■ **Instructions for the task**: Each entry that appears below should be restated word for word.

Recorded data

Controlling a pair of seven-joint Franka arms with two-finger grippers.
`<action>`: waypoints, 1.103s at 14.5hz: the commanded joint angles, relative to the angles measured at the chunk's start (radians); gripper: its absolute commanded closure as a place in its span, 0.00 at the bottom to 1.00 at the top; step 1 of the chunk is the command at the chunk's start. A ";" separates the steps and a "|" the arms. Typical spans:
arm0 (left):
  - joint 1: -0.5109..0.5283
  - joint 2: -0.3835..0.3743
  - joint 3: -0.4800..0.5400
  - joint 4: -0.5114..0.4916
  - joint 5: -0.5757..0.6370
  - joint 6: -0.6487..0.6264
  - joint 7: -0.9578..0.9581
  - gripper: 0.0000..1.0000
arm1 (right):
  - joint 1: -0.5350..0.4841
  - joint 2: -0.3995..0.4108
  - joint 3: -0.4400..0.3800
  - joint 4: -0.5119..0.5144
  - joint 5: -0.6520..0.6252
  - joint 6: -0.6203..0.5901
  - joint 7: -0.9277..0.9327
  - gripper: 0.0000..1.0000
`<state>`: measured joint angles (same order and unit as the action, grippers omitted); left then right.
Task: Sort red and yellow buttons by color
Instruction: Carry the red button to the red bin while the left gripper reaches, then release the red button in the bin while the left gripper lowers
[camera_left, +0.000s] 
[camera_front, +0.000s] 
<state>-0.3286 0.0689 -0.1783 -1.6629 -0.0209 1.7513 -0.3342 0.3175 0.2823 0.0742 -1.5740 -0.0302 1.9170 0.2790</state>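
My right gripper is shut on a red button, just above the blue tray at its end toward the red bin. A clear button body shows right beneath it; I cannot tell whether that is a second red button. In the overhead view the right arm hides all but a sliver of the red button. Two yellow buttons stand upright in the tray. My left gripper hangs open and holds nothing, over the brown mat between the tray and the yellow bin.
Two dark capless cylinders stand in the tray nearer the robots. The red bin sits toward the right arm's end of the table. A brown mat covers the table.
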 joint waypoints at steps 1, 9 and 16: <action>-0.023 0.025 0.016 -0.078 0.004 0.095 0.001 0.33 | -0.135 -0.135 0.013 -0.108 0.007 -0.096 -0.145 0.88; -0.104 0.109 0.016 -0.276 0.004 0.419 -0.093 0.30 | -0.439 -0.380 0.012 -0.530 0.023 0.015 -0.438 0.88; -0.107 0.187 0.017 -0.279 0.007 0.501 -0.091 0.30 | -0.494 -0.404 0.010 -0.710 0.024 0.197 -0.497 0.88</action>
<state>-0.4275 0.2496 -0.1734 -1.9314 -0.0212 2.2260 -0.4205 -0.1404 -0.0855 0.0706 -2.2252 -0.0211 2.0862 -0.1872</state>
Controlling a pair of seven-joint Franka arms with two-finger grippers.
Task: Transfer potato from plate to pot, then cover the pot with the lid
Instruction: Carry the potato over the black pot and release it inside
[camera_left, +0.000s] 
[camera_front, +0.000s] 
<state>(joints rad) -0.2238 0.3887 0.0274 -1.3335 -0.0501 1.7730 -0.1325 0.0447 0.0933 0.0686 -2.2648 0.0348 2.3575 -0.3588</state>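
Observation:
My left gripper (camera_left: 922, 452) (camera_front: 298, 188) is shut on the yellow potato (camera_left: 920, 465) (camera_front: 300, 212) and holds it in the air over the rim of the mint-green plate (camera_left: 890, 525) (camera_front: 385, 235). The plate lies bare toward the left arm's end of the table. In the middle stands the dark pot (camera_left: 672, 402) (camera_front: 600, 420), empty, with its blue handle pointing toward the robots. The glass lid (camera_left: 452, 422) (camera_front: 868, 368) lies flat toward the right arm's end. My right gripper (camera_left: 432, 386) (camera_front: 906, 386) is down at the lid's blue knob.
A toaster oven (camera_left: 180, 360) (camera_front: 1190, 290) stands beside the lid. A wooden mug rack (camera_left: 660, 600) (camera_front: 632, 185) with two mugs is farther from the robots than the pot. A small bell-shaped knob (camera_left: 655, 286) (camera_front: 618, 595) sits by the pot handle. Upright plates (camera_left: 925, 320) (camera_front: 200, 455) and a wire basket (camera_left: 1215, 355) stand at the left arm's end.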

■ **Written response**:
Controlling a pair of seven-joint Franka arms with two-finger grippers.
`<action>`: waypoints, 1.103s at 14.5hz: the commanded joint angles, relative to the angles measured at the chunk's start (radians); gripper: its absolute commanded closure as a place in its span, 0.00 at the bottom to 1.00 at the top; step 1 of the chunk is the command at the chunk's start. A ";" separates the steps and a "|" the arms. Typical spans:
arm0 (left):
  - joint 1: -0.5109..0.5283
  - joint 2: -0.3835..0.3743
  - joint 3: -0.4800..0.5400
  - joint 4: -0.5114..0.4916
  - joint 5: -0.5757..0.6370
  - joint 6: -0.6487..0.6264
  - joint 7: -0.9578..0.9581
  - gripper: 0.0000..1.0000
arm1 (right):
  - joint 1: -0.5350..0.4841
  - joint 2: -0.3995..0.4108
  - joint 3: -0.4400..0.3800
  - joint 4: -0.5119..0.5144
  - joint 5: -0.6520..0.6252
  - joint 6: -0.6203..0.5901
  - joint 7: -0.9277..0.9327
  - gripper: 0.0000..1.0000
`<state>`: measured joint angles (same order and unit as the action, grippers omitted); left then right.
Task: Sort red and yellow buttons by color
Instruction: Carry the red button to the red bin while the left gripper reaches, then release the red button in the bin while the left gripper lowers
[camera_left, +0.000s] 
[camera_front, +0.000s] 
<state>-0.3286 0.0689 -0.1783 -1.6629 -0.0209 1.7513 -0.3342 0.3175 0.2823 0.0742 -1.5740 -0.0302 1.9170 0.2790</state>
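My right gripper is shut on a red button, just above the blue tray at its end toward the red bin. A clear button body shows right beneath it; I cannot tell whether that is a second red button. In the overhead view the right arm hides all but a sliver of the red button. Two yellow buttons stand upright in the tray. My left gripper hangs open and holds nothing, over the brown mat between the tray and the yellow bin.
Two dark capless cylinders stand in the tray nearer the robots. The red bin sits toward the right arm's end of the table. A brown mat covers the table.
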 joint waypoints at steps 1, 9 and 16: <action>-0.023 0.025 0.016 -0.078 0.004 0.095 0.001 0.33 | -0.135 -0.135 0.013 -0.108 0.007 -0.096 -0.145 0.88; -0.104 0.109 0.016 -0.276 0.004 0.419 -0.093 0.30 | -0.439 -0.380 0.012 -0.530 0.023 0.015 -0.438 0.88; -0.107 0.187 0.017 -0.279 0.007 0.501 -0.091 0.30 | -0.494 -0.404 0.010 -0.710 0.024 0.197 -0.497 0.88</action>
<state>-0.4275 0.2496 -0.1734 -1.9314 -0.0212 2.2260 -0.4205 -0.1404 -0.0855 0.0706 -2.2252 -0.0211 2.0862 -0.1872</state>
Controlling a pair of seven-joint Franka arms with two-finger grippers.
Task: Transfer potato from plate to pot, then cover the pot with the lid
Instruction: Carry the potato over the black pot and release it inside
[camera_left, +0.000s] 
[camera_front, +0.000s] 
<state>(joints rad) -0.2238 0.3887 0.0274 -1.3335 -0.0501 1.7730 -0.1325 0.0447 0.0933 0.0686 -2.2648 0.0348 2.3575 -0.3588</state>
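Observation:
My left gripper (camera_left: 922, 452) (camera_front: 298, 188) is shut on the yellow potato (camera_left: 920, 465) (camera_front: 300, 212) and holds it in the air over the rim of the mint-green plate (camera_left: 890, 525) (camera_front: 385, 235). The plate lies bare toward the left arm's end of the table. In the middle stands the dark pot (camera_left: 672, 402) (camera_front: 600, 420), empty, with its blue handle pointing toward the robots. The glass lid (camera_left: 452, 422) (camera_front: 868, 368) lies flat toward the right arm's end. My right gripper (camera_left: 432, 386) (camera_front: 906, 386) is down at the lid's blue knob.
A toaster oven (camera_left: 180, 360) (camera_front: 1190, 290) stands beside the lid. A wooden mug rack (camera_left: 660, 600) (camera_front: 632, 185) with two mugs is farther from the robots than the pot. A small bell-shaped knob (camera_left: 655, 286) (camera_front: 618, 595) sits by the pot handle. Upright plates (camera_left: 925, 320) (camera_front: 200, 455) and a wire basket (camera_left: 1215, 355) stand at the left arm's end.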

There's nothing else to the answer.